In the 1947 Act, the broad principle was accepted that the new management of the industry—the electricity boards— 1525 undertook responsibility for all the pension obligations of the old undertakings. The boards undertook responsibility for pension obligations in relation to those who had already retired and to those who were likely subsequently to retire from the electricity supply industry. In the nationalisation Act of 1947 for the electricity supply industry, as with all the nationalisation Acts, every existing pension right was preserved.
Subsequent to nationalisation, the Central Electricity Authority—then the British Electricity Authority—brought in its own pension scheme. The majority of the more elderly employees, however, as they had only a short time remaining before retirement, preferred, naturally, to remain in their existing schemes.
It is common ground between both sides of the House that since the war and under Governments of both parties—I am not seeking to make any party point—the cost of living has risen. To deal with that state of affairs, there were Pensions (Increase) Acts for State and local government employees in 1947, 1952 and, more recently, in 1956. In that way, modest increases have been given to the Civil Service and to the local government service for those who retired from such services before 1st April, 1952. That is the important key date in all these proceedings.

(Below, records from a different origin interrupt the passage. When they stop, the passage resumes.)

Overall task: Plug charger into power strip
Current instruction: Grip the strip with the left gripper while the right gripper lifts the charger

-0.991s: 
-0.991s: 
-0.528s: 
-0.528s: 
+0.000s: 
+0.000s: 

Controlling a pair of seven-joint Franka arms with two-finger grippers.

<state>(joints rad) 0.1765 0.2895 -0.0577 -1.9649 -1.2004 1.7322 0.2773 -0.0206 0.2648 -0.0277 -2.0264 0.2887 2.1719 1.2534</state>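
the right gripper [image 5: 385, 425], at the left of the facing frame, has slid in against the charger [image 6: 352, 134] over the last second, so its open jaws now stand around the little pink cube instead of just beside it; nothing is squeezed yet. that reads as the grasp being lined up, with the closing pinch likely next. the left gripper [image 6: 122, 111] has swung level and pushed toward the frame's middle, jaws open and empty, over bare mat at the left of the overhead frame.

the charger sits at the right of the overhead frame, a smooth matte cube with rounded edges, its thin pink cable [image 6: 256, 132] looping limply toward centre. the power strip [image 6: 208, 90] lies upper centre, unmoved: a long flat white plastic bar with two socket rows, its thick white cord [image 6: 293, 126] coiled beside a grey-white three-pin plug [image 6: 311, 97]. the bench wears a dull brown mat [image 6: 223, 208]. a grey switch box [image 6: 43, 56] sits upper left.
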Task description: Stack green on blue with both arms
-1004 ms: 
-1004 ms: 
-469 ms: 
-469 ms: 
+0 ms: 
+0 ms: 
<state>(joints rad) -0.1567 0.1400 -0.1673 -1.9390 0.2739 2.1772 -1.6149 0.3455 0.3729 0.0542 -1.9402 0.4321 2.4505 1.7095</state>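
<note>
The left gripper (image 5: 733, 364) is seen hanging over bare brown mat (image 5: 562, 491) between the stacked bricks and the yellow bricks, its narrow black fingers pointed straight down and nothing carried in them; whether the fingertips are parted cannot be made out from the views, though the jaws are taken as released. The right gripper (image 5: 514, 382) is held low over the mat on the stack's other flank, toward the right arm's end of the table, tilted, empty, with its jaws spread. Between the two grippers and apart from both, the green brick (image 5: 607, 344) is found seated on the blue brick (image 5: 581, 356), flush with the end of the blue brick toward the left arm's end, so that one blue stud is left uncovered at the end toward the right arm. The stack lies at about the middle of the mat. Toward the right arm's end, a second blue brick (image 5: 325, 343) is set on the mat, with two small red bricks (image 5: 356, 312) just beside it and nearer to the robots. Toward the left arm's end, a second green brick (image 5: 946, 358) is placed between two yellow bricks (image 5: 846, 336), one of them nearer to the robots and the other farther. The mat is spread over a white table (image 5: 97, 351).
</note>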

The nationalised industries, however, were not included in the provisions of those various Pensions (Increase) Acts. When I put the question to the Financial Secretary to the Treasury during the Second Reading debate on one such Bill, he said that the nationalised industries were not included because they were publicly owned but separate commercial trading undertakings and would have to make their own arrangements. Of course, as the right hon. Gentleman would agree, the Minister must approve such arrangements. Anyhow, comparable increases were eventually granted to the ex-local government pensioners of the electricity supply industry following from the 1952 Act. Nothing was immediately given, and formally could not be given, under the provisions of that Act, whether it was related or not, to the ex-company people. They received nothing.
It may he argued that they had, in a formal sense, lost nothing, that they were still entitled to every right which they 1526 enjoyed at vesting date. But when we say that, I think we should take into account the fact that if the industry had not been nationalised it is quite possible that the separate electricity companies, either out of the generosity of their hearts or because of pressure brought to bear upon them, would probably have granted increases. Therefore, to argue that the ex-company people lost nothing is to make the quite hypothetical assumption that nothing would have been granted to them if the industry had not been nationalised.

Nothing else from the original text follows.